The Uyghur Human Rights Project remembers the victims of the 9/11 attacks on the United States

For immediate release
September 10, 2019 5:00 pm EST
Contact: Uyghur Human Rights Project +1 (202) 478-1920

On the anniversary of 9/11, the Uyghur Human Rights Project (UHRP) expresses its condolences to the families who lost loved ones in the terror attacks on New York City and Washington, DC.

As a Washington- based organization, UHRP and the Uyghur community in Northern Virginia stand with Americans in promoting the ideals of freedom, human rights, and democracy.

UHRP encourages the international community maintain its efforts to end terrorism and to oppose states’ cynical leverage of ‘terrorism’ narratives to repress minorities.

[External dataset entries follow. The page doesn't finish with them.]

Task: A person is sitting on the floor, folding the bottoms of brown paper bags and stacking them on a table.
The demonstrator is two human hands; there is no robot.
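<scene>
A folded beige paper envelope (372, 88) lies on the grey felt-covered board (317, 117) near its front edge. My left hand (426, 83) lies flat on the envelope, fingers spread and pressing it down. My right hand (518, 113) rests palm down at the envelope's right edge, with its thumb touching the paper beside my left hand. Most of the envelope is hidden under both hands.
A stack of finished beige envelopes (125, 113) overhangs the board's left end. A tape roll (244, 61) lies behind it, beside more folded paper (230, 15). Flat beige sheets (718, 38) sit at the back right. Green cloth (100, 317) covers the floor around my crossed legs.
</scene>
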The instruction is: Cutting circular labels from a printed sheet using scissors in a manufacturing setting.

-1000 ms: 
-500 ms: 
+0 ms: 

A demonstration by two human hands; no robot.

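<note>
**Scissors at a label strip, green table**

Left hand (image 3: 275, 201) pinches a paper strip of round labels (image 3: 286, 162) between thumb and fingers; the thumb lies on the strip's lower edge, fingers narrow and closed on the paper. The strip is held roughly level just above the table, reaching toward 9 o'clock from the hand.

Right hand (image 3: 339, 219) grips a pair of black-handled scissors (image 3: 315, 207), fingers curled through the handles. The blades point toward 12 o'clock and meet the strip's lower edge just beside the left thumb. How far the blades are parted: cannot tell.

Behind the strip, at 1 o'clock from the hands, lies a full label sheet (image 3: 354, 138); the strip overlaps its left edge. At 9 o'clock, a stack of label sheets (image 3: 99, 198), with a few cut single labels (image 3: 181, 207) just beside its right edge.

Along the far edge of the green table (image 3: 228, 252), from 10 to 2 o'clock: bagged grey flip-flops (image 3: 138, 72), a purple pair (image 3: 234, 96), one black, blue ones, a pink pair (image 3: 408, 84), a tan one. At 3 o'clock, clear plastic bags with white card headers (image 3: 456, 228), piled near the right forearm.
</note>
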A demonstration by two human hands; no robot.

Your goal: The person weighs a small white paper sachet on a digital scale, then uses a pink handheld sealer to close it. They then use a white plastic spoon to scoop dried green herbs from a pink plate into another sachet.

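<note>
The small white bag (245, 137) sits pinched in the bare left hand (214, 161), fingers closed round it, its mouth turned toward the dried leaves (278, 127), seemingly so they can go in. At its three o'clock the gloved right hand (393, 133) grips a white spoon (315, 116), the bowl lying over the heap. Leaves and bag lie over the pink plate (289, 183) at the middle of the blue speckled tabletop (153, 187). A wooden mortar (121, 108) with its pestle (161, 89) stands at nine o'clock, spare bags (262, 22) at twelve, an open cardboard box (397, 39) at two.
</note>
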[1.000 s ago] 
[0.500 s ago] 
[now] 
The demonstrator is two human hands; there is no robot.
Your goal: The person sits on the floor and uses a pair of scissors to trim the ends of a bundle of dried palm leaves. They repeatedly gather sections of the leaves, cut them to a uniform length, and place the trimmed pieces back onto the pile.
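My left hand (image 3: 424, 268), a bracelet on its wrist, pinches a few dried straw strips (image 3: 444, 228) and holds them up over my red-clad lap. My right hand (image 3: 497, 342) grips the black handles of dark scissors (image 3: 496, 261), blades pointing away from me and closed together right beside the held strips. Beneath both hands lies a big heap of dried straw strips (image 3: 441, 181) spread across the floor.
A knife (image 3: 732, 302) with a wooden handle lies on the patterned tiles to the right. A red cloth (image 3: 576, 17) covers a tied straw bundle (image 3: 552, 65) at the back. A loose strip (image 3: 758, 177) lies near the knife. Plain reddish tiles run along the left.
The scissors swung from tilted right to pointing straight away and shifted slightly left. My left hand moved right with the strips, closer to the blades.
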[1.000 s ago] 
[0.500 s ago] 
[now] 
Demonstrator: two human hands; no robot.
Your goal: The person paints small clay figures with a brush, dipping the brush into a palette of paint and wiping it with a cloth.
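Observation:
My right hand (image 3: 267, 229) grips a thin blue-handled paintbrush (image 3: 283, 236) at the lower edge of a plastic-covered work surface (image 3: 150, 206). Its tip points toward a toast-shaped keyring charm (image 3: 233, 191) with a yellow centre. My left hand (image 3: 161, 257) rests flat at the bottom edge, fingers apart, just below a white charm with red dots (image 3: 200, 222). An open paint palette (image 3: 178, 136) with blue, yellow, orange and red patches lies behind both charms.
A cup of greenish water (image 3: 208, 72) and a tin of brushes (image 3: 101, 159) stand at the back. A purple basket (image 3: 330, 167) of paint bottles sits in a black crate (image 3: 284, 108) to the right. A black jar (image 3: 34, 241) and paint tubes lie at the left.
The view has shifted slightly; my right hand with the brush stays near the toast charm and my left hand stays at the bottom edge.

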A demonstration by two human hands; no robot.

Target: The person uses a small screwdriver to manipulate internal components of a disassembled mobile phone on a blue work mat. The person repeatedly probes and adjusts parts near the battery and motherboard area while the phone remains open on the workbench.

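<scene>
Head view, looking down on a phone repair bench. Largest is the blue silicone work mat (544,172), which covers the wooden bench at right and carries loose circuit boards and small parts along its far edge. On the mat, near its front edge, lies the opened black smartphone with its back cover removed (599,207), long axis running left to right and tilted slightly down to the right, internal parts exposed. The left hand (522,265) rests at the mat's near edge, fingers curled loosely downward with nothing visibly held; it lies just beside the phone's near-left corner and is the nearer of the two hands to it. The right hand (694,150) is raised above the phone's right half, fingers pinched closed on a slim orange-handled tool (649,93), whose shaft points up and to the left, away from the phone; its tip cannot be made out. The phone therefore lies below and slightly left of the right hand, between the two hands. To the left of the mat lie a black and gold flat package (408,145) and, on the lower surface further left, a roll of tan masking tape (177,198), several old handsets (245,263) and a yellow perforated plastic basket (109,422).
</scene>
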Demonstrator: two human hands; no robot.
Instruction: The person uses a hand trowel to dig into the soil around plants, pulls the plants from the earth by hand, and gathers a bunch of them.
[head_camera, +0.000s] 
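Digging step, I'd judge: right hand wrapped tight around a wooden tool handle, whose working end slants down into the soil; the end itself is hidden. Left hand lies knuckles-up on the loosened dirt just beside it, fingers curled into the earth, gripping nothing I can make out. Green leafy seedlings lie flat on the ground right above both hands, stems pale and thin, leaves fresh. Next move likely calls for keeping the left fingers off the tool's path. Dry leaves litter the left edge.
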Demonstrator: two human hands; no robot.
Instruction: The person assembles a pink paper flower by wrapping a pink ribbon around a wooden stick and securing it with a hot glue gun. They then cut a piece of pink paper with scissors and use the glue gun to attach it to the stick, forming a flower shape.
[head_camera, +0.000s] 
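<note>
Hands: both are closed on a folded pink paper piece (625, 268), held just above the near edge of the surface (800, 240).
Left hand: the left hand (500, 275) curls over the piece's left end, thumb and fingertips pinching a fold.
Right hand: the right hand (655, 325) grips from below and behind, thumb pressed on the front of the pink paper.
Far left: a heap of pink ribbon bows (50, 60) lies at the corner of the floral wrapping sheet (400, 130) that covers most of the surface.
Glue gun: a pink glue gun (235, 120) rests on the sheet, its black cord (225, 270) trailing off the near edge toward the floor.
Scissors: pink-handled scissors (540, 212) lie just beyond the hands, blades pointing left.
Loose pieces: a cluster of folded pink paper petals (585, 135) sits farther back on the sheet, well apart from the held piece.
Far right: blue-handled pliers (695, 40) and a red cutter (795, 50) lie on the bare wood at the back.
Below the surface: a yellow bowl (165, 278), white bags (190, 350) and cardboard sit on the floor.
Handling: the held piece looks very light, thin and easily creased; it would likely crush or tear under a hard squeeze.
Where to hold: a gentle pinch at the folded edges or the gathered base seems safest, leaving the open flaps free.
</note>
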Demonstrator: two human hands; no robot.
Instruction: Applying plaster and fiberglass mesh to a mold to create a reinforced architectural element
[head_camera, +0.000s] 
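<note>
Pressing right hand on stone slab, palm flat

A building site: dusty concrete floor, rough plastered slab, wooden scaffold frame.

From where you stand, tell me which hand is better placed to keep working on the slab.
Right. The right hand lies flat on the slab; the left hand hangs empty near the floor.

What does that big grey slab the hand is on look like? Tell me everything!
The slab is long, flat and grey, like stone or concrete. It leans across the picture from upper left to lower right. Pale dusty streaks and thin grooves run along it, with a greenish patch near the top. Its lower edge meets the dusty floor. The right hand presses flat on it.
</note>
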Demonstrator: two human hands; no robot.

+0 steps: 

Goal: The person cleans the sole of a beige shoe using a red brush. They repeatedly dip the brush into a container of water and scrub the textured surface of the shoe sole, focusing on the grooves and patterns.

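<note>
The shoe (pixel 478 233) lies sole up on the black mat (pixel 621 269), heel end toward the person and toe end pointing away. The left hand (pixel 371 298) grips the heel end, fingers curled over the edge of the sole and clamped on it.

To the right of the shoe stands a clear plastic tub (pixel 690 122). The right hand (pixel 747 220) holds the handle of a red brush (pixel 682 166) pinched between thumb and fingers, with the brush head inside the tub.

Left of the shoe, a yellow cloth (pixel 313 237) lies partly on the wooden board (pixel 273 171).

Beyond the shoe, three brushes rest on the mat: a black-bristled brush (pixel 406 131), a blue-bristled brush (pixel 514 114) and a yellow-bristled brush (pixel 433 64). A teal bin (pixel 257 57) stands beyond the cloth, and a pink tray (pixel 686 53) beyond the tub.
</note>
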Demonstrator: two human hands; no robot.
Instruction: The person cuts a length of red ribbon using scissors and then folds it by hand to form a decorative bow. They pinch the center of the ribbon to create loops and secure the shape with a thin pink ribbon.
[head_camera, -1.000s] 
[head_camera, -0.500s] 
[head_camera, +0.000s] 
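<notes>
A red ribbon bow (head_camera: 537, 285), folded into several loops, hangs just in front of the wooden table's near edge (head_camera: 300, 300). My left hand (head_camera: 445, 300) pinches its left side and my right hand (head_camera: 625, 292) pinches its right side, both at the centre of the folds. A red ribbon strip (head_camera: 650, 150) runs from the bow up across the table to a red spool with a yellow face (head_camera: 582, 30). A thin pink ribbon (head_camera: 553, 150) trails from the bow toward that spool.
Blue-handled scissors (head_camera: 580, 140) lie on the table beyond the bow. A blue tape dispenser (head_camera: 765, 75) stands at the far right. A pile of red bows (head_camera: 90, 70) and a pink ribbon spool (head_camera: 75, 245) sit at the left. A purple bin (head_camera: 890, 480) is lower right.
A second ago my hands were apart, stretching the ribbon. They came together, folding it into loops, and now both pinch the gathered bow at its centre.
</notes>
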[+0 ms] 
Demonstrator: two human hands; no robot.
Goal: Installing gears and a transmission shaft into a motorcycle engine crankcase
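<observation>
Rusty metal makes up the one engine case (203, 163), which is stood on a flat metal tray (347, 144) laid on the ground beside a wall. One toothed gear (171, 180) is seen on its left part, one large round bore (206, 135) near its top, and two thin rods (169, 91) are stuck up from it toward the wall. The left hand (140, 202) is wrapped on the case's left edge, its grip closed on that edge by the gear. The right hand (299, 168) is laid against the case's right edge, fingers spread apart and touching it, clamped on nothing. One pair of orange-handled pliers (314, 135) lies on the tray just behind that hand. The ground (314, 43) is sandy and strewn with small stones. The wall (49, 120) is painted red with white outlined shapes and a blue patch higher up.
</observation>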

The struggle against terrorism is bound by international human rights standards. The Global Counter-Terrorism Strategy clearly states:

Measures to ensure respect for human rights for all and the rule of law as the fundamental basis for the fight against terrorism.

“Uyghurs and Uyghur-Americans extend their sympathy to the families who experienced such painful loss on 9/11,” said UHRP Director Omer Kanat in a statement.

“For some, the imperative of preventing another 9/11 became an excuse to commit terrible acts of repression. The Chinese government has exploited the attacks on the United States to recast Uyghurs as potential terrorists. Since 2001, the government used this misleading narrative to curb the rights of Uyghurs and other Turkic peoples; however, since 2017, the Chinese Communist Party has turned to ‘state terror‘ and interned one and half million, possibly three million, individuals as part of a so-called de-radicalization campaign.”

UHRP supports the efforts of the U.S. Congress to protect Uyghurs from this Chinese government repression through legislation.

The Uyghur Human Rights Policy Act of 2019 highlights:

In 2014, Chinese authorities launched their latest ‘Strike Hard against Violent Extremism’ campaign, in which the pretext of wide-scale, internationally linked threats of terrorism were used to justify pervasive restrictions on, and gross human rights violations of, the ethnic minority communities of Xinjiang.

The Uighur Intervention and Global Humanitarian Unified Response (UIGHUR) Act of 2019 states:

The mass arbitrary detention of persons on the basis of their religious or ethnic background, without due process of law or individualized credible allegations of wrongdoing against each detained individual, is not a credible or effective counterterrorism strategy and constitutes a severe violation of international norms and standards.

The Uyghur Human Rights Policy Act of 2019 (H.R. 649 and S.178), and the UIGHUR Act of 2019 (H.R 1025) mobilize action to bring an end to the violations based on opportunistic Chinese government narratives of counterterrorism and endorse multiple steps to protect the rights of Uyghurs.

We encourage U.S. citizens to call or write your Senators, Representatives asking Members of Congress to support the bipartisan Uyghur Human Rights Policy Act of 2019 and the UIGHUR Act of 2019.

On a somber day of remembrance, UHRP honors the victims of terror and works towards ending the exploitation of counterterror measures as a means of justifying the repression of people targeted for their ethno-religious identities.